Nothing but a number should be given: how many lines in the entries below include the string "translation".
(DATA FOR ANALYSIS)
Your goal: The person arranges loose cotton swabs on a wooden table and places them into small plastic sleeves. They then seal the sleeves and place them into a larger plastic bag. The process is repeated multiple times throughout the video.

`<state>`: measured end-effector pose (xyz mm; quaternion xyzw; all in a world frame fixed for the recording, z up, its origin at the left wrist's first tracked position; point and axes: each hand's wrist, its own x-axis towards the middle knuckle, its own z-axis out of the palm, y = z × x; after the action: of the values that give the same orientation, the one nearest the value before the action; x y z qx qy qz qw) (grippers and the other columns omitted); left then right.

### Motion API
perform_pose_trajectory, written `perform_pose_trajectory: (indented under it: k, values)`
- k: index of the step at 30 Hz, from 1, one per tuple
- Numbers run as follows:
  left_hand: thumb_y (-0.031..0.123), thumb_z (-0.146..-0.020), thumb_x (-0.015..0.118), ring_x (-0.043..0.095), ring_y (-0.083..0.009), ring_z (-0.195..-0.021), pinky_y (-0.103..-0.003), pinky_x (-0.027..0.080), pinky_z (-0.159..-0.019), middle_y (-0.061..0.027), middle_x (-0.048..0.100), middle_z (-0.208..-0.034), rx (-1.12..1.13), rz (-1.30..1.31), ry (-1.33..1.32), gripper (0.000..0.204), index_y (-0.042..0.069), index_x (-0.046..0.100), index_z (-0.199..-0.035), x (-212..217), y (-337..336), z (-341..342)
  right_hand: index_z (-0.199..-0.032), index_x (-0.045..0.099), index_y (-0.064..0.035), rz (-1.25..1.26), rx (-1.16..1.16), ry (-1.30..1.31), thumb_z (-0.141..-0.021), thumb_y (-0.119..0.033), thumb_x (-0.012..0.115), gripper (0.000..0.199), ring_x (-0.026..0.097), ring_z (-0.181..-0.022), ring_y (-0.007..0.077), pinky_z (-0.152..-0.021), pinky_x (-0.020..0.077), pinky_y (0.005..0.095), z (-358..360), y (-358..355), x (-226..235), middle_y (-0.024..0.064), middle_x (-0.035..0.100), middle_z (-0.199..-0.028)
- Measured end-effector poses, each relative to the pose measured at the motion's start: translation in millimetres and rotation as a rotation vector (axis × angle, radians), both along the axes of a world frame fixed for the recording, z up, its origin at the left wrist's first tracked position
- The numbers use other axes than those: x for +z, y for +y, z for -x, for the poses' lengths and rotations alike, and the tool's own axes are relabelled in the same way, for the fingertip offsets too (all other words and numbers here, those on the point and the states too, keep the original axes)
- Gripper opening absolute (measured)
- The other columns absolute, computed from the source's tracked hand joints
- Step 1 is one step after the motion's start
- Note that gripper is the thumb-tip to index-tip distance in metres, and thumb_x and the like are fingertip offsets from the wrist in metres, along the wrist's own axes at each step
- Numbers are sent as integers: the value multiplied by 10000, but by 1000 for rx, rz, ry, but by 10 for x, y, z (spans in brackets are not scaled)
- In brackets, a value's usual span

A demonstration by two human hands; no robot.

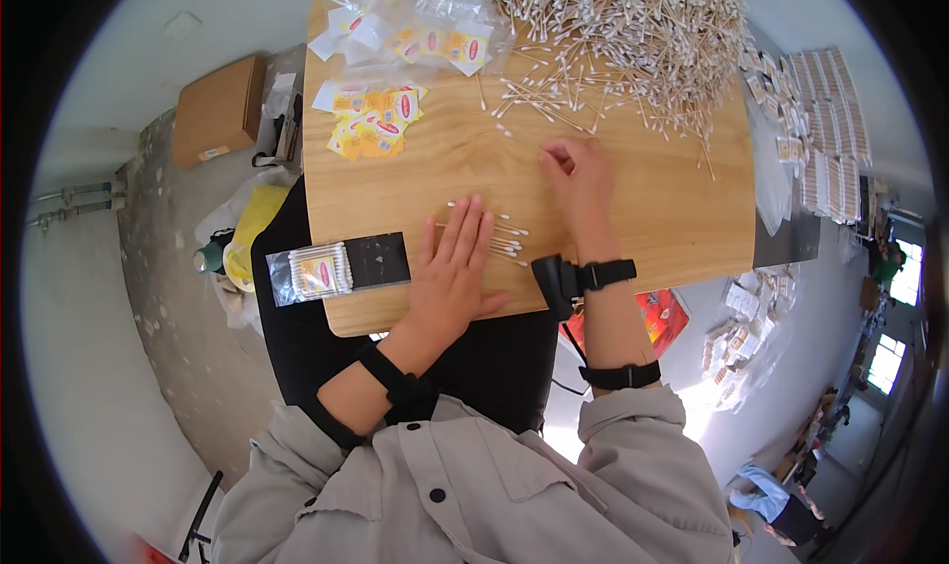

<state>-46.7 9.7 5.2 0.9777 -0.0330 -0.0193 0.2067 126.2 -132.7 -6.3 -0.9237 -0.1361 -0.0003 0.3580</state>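
Note:
My left hand (453, 272) lies flat on the wooden table (425, 183), fingers stretched over a small group of cotton swabs (509, 246). The white tips of these swabs stick out to the right of the fingers. My right hand (581, 180) is above the table, further right, with its fingers curled in; whatever they may hold is hidden. To the left of my left hand, a clear packet of cotton swabs (341, 267) with a yellow and white label lies across a black strip (384, 260) at the table's left edge.
A large heap of loose cotton swabs (643, 40) covers the far right of the table. Yellow labels (374, 121) and clear plastic bags (410, 10) lie at the far left. Packed swabs (825, 119) stand off the right edge. A cardboard box (219, 111) sits on the floor at left.

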Motion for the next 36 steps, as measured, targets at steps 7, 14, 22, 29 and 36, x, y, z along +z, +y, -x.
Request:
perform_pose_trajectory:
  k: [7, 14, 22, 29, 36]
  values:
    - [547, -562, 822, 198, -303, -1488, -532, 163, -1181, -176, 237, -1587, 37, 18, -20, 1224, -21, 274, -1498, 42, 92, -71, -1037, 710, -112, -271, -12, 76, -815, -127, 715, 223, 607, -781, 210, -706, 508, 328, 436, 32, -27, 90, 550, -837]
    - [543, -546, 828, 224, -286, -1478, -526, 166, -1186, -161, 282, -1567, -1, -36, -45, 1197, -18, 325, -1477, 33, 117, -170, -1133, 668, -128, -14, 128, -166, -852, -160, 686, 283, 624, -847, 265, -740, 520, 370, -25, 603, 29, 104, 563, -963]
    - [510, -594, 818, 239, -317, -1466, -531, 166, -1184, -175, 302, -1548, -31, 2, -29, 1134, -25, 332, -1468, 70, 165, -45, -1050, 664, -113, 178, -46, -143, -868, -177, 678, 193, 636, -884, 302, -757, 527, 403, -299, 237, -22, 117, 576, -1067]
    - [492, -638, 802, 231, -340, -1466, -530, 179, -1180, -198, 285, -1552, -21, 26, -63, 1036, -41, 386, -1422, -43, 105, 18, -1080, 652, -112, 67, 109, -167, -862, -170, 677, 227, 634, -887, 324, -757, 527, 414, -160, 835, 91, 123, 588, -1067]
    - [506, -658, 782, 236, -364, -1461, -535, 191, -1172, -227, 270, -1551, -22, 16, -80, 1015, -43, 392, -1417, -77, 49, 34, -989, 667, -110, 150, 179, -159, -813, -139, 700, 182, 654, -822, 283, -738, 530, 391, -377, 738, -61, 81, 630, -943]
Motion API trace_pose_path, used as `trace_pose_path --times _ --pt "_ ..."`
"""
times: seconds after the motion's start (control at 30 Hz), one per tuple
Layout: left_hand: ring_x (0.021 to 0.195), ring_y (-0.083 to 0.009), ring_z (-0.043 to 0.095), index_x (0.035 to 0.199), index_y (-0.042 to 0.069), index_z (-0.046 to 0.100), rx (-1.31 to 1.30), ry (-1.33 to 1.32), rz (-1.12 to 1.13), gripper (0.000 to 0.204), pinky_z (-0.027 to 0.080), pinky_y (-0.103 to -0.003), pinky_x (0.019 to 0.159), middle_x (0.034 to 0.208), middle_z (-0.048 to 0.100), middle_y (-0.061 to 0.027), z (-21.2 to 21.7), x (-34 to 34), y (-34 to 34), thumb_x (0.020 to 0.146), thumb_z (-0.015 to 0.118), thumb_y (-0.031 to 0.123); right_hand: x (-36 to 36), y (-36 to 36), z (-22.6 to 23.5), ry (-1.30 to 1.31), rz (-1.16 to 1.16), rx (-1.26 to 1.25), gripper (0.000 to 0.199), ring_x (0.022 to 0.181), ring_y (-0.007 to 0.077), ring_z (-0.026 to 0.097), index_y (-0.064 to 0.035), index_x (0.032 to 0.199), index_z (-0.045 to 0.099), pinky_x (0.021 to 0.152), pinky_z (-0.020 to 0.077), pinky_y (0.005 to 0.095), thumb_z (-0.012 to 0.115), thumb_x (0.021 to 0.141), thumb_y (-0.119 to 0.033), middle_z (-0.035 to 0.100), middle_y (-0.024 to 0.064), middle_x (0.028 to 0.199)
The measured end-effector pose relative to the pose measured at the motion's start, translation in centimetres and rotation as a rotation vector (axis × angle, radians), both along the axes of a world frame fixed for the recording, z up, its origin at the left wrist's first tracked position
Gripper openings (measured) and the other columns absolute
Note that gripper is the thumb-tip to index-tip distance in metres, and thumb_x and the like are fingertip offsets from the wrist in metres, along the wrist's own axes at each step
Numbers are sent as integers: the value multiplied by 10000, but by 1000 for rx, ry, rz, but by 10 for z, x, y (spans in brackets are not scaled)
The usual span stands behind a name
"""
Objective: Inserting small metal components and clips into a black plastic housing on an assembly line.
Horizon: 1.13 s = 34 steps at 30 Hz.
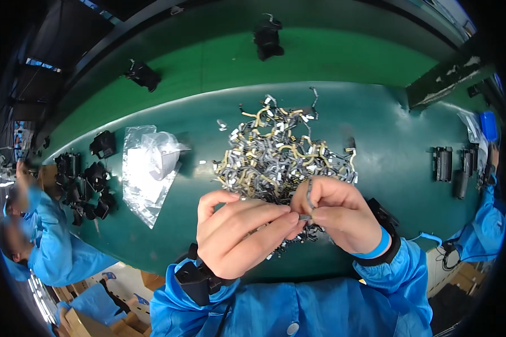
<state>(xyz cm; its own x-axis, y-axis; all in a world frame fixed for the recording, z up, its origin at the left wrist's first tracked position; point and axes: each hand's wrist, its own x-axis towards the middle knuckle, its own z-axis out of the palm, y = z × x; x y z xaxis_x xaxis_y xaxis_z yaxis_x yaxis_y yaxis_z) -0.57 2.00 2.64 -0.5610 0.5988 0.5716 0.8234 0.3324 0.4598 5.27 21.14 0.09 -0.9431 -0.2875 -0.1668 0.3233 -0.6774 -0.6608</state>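
Observation:
Over the near edge of a heap of short wire harnesses [270, 151], both my hands come together. My left hand [244, 231] is closed, thumb and fingertips pinching one end of a short grey cable [310, 196]. My right hand [343, 216] pinches the same cable between thumb and forefinger, part of it curving up along the fingers. The cable's end between my fingertips is mostly covered, so its connector cannot be made out. The heap mixes grey, black and tan wires with white and yellow-striped parts.
The green table [208, 135] carries a clear plastic bag [149, 168] left of the heap. Black moulded parts [84, 182] cluster farther left; black parts [443, 164] lie at right. Co-workers in blue sit at left [62, 247] and right [480, 224]. A metal post [450, 81] stands far right.

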Motion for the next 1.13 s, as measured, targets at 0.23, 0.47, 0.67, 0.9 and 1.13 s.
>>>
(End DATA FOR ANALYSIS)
> **ANSWER SPACE**
2